+++ DATA UNDER STUDY

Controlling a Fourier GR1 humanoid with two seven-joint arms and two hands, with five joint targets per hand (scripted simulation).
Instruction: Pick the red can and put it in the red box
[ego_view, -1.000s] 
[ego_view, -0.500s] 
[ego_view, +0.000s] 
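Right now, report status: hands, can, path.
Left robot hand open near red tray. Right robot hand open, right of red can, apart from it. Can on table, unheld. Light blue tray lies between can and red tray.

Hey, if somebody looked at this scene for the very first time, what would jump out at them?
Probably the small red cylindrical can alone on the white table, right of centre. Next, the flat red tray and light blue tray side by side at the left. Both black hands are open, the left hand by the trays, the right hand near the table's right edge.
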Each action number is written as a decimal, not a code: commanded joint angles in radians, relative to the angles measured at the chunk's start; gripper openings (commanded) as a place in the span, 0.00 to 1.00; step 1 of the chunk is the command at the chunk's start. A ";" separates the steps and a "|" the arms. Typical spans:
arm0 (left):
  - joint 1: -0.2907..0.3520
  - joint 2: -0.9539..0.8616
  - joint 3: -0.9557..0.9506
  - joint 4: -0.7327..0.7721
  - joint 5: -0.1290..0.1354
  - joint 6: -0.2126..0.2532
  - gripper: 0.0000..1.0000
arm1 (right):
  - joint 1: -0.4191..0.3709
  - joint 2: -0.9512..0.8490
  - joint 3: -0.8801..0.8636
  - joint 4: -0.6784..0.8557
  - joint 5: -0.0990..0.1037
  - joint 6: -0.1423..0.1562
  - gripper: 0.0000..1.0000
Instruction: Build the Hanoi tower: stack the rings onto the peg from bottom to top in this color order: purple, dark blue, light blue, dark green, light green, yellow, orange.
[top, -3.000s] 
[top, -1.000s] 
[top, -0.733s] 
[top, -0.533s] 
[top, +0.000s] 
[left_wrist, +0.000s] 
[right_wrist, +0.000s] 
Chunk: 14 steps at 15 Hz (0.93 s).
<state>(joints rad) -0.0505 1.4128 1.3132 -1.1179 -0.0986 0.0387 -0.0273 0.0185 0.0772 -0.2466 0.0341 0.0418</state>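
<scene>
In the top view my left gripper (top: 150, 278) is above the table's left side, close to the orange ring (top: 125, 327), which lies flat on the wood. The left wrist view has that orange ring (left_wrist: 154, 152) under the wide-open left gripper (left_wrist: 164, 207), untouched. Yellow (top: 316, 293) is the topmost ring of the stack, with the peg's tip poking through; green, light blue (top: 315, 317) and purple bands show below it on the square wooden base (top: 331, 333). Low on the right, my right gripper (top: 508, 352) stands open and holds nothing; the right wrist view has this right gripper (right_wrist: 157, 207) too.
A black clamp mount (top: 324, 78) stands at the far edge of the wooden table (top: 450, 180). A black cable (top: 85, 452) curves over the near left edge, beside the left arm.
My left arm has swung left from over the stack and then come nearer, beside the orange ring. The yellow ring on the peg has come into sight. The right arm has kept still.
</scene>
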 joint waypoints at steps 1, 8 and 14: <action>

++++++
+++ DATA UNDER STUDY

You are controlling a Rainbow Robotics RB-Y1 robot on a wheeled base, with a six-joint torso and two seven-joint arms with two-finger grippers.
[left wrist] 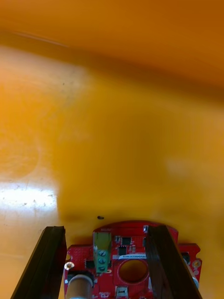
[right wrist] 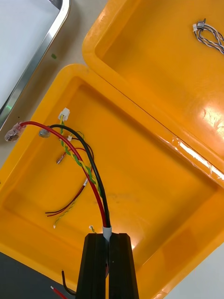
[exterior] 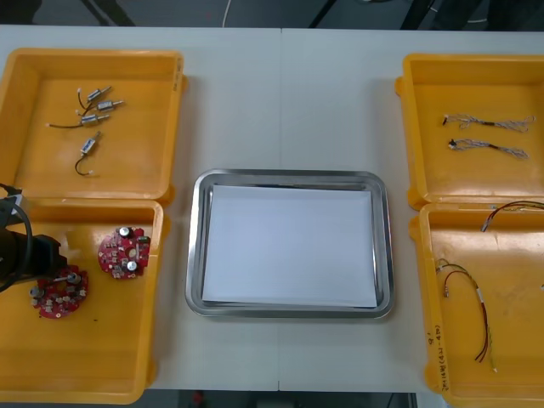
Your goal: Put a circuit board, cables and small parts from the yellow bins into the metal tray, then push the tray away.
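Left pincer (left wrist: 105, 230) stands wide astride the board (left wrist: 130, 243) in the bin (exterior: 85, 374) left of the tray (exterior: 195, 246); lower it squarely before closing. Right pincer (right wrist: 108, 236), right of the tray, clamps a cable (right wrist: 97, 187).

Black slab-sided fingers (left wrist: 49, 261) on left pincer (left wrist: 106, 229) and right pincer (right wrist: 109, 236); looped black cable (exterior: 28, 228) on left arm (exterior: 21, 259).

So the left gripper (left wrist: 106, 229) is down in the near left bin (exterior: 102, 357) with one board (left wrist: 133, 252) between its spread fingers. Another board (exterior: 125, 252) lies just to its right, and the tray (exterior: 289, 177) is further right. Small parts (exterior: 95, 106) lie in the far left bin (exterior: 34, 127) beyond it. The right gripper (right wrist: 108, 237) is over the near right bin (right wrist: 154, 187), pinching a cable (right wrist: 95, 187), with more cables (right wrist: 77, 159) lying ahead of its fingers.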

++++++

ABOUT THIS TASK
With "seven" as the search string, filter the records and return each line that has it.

EXERCISE RESULT
Controlling a Fourier GR1 humanoid with two seven-joint arms and two hands, with five joint targets per hand (scripted simulation).
You are controlling a Rainbow Robotics RB-Y1 robot on a wheeled base, with a six-joint torso and two seven-joint arms with two-finger grippers.

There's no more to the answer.